The p-value of the test is less than the significance level alpha = 0.05. We can conclude that EC and chloride content are significantly positively correlated with a correlation coefficient of `r c4$estimate` and p-value of `r c4$p.value` (rounding off).There is 95% confidence that the true regression line lies within the shaded region. It shows us the uncertainty inherent in our estimate of the true relationship of EC and Chloride.It indicates that chlorine compliments to the EC and vice versa.

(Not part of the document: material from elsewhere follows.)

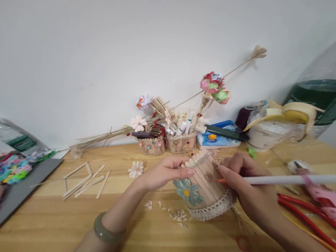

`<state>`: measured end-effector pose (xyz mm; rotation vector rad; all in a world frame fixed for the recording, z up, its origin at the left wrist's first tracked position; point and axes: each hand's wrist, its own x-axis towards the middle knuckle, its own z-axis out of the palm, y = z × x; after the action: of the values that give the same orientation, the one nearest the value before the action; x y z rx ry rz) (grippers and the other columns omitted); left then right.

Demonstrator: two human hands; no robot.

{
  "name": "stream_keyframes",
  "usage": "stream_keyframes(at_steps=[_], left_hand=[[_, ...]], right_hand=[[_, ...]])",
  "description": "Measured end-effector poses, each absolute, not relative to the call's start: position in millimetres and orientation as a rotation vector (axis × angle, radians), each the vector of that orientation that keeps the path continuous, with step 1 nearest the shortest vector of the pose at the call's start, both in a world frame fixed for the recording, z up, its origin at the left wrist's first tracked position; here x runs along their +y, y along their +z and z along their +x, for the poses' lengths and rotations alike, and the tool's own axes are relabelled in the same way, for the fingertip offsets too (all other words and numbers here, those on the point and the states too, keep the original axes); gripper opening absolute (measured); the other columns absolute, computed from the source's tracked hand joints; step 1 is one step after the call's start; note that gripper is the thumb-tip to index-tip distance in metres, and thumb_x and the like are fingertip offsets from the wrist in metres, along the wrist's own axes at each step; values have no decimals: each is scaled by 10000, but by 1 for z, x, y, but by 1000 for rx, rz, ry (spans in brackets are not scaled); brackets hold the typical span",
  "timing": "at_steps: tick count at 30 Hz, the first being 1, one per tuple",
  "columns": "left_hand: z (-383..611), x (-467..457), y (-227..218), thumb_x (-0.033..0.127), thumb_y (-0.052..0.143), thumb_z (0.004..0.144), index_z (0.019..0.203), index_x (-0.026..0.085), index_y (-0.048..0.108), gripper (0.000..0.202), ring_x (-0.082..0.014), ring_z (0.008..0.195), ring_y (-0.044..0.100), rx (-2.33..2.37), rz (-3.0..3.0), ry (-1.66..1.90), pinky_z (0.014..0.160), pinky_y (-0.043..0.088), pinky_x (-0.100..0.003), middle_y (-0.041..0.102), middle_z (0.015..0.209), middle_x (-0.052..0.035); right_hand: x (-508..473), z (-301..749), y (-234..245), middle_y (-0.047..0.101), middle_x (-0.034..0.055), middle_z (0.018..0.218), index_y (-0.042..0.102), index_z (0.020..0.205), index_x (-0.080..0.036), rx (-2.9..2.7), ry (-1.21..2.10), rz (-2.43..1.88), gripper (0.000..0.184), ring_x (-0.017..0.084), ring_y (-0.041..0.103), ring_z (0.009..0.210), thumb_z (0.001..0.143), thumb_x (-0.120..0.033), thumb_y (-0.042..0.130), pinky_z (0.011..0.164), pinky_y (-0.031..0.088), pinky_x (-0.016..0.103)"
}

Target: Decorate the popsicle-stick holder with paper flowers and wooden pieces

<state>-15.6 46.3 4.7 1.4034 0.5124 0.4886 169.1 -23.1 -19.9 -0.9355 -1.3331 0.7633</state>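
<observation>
A small craft-stick pot (204, 181) is tilted above the table, with white lace round its lower edge and a shiny trim along its upper edge. A blue-green flower with a yellow centre (186, 192) decorates its side. My left hand (165, 174) is closed on the pot's upper edge, thumb on the outside. Closed round a long white pen-like stick (295, 178) with an orange end, my right hand (249, 181) has its fingertips at the pot's right side. Whether those fingertips also pinch something small is hidden.
Loose craft sticks (84, 180) and a white flower (135, 169) lie left. Small chips (178, 214) are scattered nearby. Two decorated baskets (182, 142) stand at the wall. Red-handled pliers (312, 214) and a pink glue gun (332, 201) lie right, below a large bottle (330, 88).
</observation>
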Motion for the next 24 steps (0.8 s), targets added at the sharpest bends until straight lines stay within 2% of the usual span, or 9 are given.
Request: stream_keyframes(at_steps=[7, 10, 13, 15, 17, 20, 24], left_hand=[[-16, 44, 6, 367, 646, 747, 875, 141, 632, 260, -124, 760, 562, 535, 1465, 497, 772, 422, -269, 645, 836, -19], [-16, 43, 9, 306, 630, 772, 1004, 175, 579, 271, -128, 835, 556, 573, 1531, 557, 782, 424, -268, 621, 954, -29], [-18, 43, 12, 234, 647, 758, 1140, 229, 506, 408, -158, 984, 528, 532, 1597, 709, 803, 428, -273, 560, 1119, -62], [-19, 44, 14, 210, 649, 752, 1175, 249, 501, 450, -180, 1073, 491, 485, 1669, 796, 828, 424, -282, 520, 1193, -79], [-19, 45, 16, 194, 610, 778, 1134, 242, 556, 363, -188, 1110, 478, 459, 1764, 812, 887, 401, -308, 533, 1190, -77], [-19, 43, 22, 158, 543, 800, 965, 206, 652, 203, -191, 1093, 502, 503, 1828, 776, 962, 349, -343, 587, 1116, -62], [-17, 36, 29, 173, 486, 797, 882, 176, 671, 204, -209, 1101, 497, 558, 1755, 757, 989, 319, -352, 605, 1085, -65]], right_hand=[[-21, 169, -17, 349, -56, 499, 316, 534, -202, -1372, 839, -937, 402, 89, 331, 486, 848, -339, 526, 445, 265, 220], [-22, 171, -14, 322, -59, 495, 312, 536, -201, -1393, 866, -949, 415, 82, 306, 471, 856, -367, 517, 427, 241, 215], [-26, 177, -6, 331, -66, 498, 424, 624, -199, -1451, 924, -927, 356, 78, 273, 442, 856, -459, 498, 404, 226, 213], [-28, 184, 1, 349, -61, 498, 506, 715, -200, -1522, 974, -918, 363, 83, 276, 433, 882, -510, 416, 406, 240, 217], [-29, 190, 8, 351, -55, 479, 554, 740, -205, -1620, 1041, -960, 404, 86, 282, 421, 909, -508, 347, 397, 230, 219], [-26, 195, 16, 364, -51, 439, 605, 713, -199, -1785, 1215, -1039, 432, 79, 291, 385, 886, -530, 387, 365, 181, 219], [-19, 189, 24, 376, -59, 412, 660, 760, -184, -1791, 1425, -1081, 436, 67, 288, 368, 832, -567, 463, 365, 176, 208]])
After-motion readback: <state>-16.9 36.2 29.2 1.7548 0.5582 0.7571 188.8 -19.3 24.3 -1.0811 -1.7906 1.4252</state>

###6. Relationship between TDS and Coliform present
```{r relationship between TDS and Coliform}
ggplot(water, aes(x=Coliform, y=TDS))+
geom_boxplot(alpha = 1,color='blue')+xlab('Coliform presense/absence')+ylab('Total Dissolved Solids (mg/L)')+ stat_summary(fun.y=mean, color="red", geom="point", shape=15, size=1,show_guide = T, show.legend = T) + theme_bw()
```
Figure 6: TDS value and Coliform present relationship.
The TDS value is high where the coliform is present. It signals that the wells were contaminated anthropogenically therefore coliform and higher salinity was found.